Part of this has to do with illusions that we create in the way that we conduct tasks of daily life: if you believe a computer screen more than you believe your own lying eyes, than you can’t have your ass fired by under-or-over valuing an ‘asset’, now can you?
Delusions are nice, safe little places to reside. Until the veneer is ripped off…
-Bingo.
But then, I suppose it depends on your definition of ‘terrorist’, as opposed to your definition of ‘freedom fighter’.
I was being slightly snarky with that (but only slightly). I think what the banksters and the “high net worth” folks have been doing is economic terrorism.

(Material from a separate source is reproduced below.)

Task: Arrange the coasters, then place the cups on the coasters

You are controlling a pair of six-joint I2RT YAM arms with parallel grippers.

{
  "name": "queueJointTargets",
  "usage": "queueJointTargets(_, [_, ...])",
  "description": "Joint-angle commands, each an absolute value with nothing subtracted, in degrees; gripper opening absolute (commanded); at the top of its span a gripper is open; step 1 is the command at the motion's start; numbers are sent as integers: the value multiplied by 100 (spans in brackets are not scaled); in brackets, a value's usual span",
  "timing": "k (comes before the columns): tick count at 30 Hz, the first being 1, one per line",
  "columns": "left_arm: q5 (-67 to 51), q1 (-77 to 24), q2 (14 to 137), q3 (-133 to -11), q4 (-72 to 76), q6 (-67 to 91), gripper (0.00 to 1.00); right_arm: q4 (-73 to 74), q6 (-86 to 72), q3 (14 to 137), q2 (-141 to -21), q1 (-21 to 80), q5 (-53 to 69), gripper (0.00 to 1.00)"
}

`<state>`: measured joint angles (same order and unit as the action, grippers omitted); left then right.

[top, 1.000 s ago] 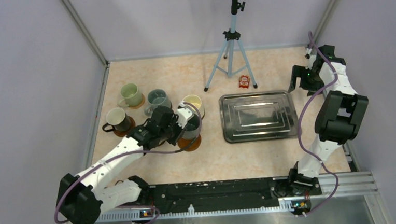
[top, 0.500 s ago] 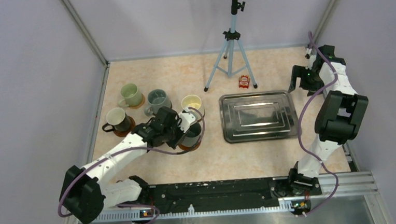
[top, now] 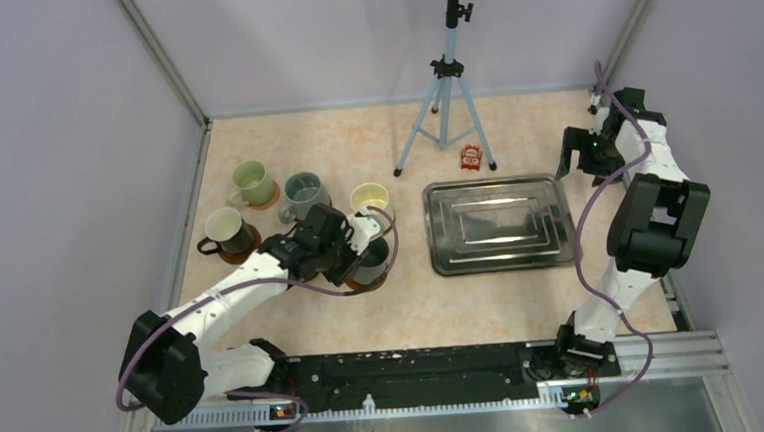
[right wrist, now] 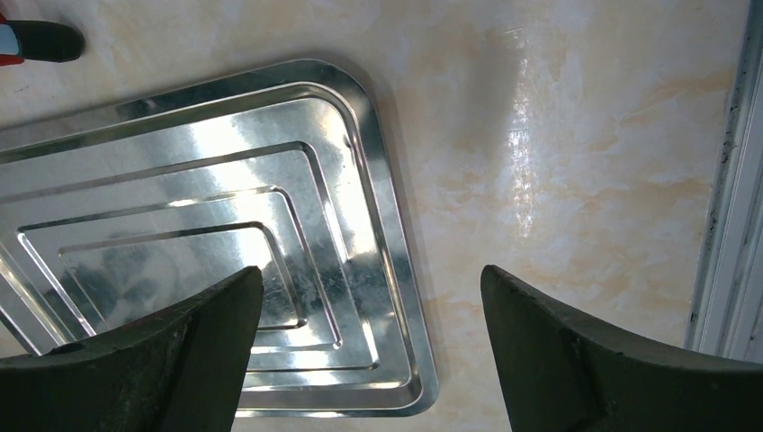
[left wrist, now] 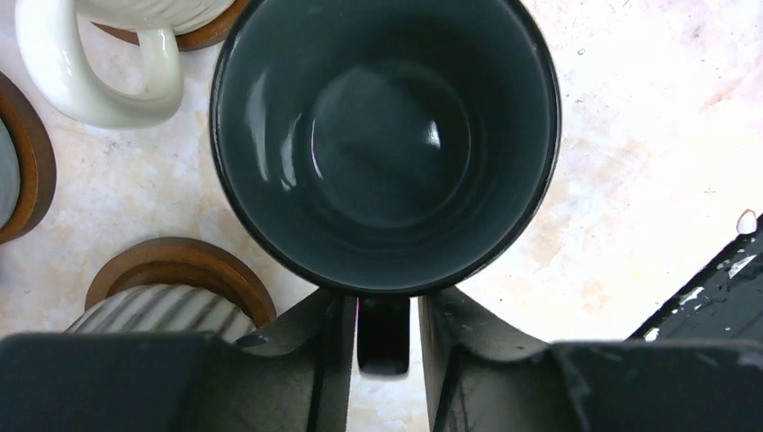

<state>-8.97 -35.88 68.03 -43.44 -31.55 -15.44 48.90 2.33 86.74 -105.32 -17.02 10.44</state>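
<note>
Top view, left side of the pale marbled surface: we note a white handled mug and a pale green handled mug, each on a round reddish-brown coaster. A grey-blue mug stands just right of the green one.

Left wrist view: a ribbed grey mug sits on its own brown disc, just beside the dark teal-grey mug. The dark mug stands upright, mouth up, near the large cream mug. In the top view a reddish-brown sliver shows under its near edge.

The left gripper straddles the dark mug's handle, fingers close on either side. We cannot tell whether they press it or stand just clear.

Further right lies the rectangular steel tray. The right gripper hangs with its jaws wide apart and nothing between them. Its camera looks down on a tray corner and bare surface.
</note>
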Motion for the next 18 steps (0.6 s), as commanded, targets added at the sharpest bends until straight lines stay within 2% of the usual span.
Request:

But I also feel that the failure to use the tools available that BushCo pushed so hard to get and the Congress rolled over to give, shows the inherent hypocrisy on what they really were intending. I.e., we’ll use the tools on those we don’t like and give a skate to those who we like.
re the summers-types. agree completely.
I assume that it’s far, far worse than that. I recall the moment that I finally (…finally…) checked out Abramoff’s Wikipedia entry** and it mentioned that one of his ‘non-profits’ funneled money and weaponry (very high tech) to support settlement activities on the West Bank. The next easy question is: where was he keeping that money? In what banks? How many accounts?

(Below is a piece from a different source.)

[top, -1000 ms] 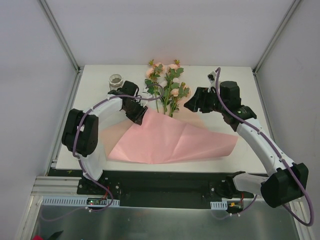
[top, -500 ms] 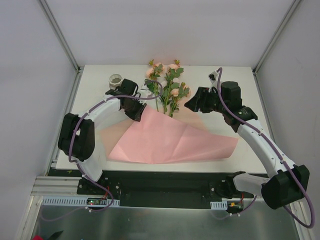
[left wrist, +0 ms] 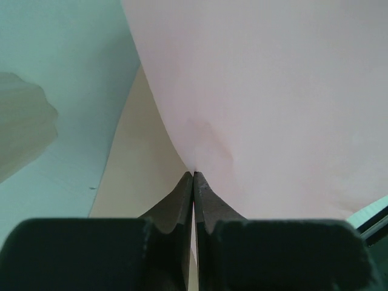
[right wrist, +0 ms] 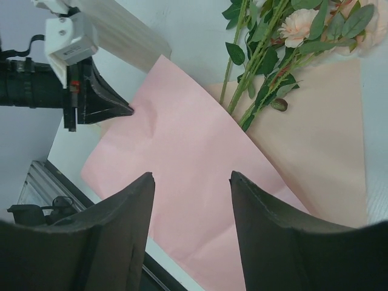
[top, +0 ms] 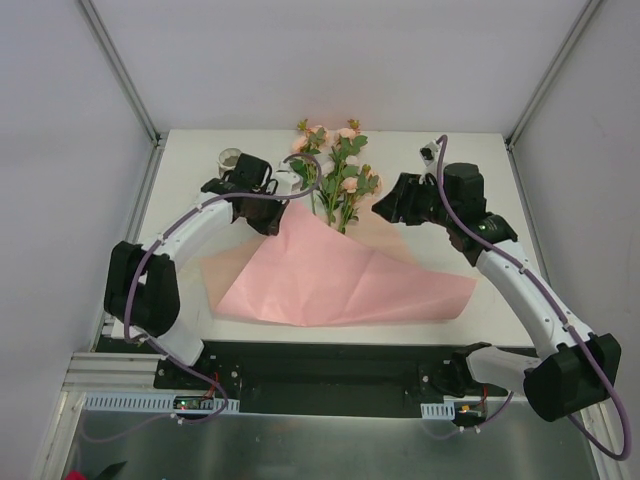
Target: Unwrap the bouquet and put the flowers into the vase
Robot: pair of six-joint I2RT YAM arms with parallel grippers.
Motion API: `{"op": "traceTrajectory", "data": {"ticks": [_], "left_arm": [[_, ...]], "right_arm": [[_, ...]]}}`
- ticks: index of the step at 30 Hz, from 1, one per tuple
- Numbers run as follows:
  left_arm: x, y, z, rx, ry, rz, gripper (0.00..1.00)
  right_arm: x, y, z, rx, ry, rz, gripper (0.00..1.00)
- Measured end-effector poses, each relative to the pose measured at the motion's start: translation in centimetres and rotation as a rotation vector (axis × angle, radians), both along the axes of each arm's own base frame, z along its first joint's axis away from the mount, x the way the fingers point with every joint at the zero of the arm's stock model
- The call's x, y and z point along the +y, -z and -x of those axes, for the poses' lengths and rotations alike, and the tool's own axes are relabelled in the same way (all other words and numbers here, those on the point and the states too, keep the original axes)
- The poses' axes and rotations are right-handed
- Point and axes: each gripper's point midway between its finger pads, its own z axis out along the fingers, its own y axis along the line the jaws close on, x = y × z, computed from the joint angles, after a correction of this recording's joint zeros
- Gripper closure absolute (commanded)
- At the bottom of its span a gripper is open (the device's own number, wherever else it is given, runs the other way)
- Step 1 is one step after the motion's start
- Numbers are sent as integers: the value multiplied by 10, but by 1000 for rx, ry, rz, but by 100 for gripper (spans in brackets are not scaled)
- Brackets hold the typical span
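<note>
The bouquet lies unwrapped: the flowers (top: 335, 178), peach-pink roses on green stems (right wrist: 267, 60), rest at the table's back middle on a beige inner sheet (right wrist: 330, 139). The pink paper (top: 345, 275) spreads out in front of them. My left gripper (top: 272, 222) is shut on the paper's back left corner (left wrist: 194, 174). The right gripper (right wrist: 191, 176) hovers open above the pink sheet, right of the stems, holding nothing. The white vase (top: 232, 160) stands at the back left, partly hidden behind the left arm.
The table's white top (top: 470, 170) shows at the back right. Its front edge (top: 330, 335) runs just beyond the paper's near side. Frame posts (top: 130, 90) rise at the back corners.
The left gripper has closed on the paper's corner and drawn a little toward the back left. The right jaws have narrowed somewhat; that arm has barely moved.
</note>
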Motion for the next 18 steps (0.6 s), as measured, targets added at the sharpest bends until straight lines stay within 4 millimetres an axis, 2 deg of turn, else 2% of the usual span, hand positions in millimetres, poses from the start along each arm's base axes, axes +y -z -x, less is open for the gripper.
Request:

Then add on what Thomas Franks has written about the GOP helping fund ‘freedom fighters’ in African wars in the 1980s, and it just gets so ugly that I have to stop reading.
Then consider the casinos in Alabama, the Jack Abramoff corruption in DC, the fact that Tom DeLay’s aides have been indicted — and who was in charge in the late 1990s and early 2000 when all these banking rules and regs were changed?
Delay + Abramoff + Rove + Cheney + GWBush + Frisch + the rest of the GOPers. With Shelby (R-Al) and Gramm (R-Tx) at the helm of Senate finance and banking committees.
Now, too damn many Dems voted for this corruption, and they need to be held accountable as well.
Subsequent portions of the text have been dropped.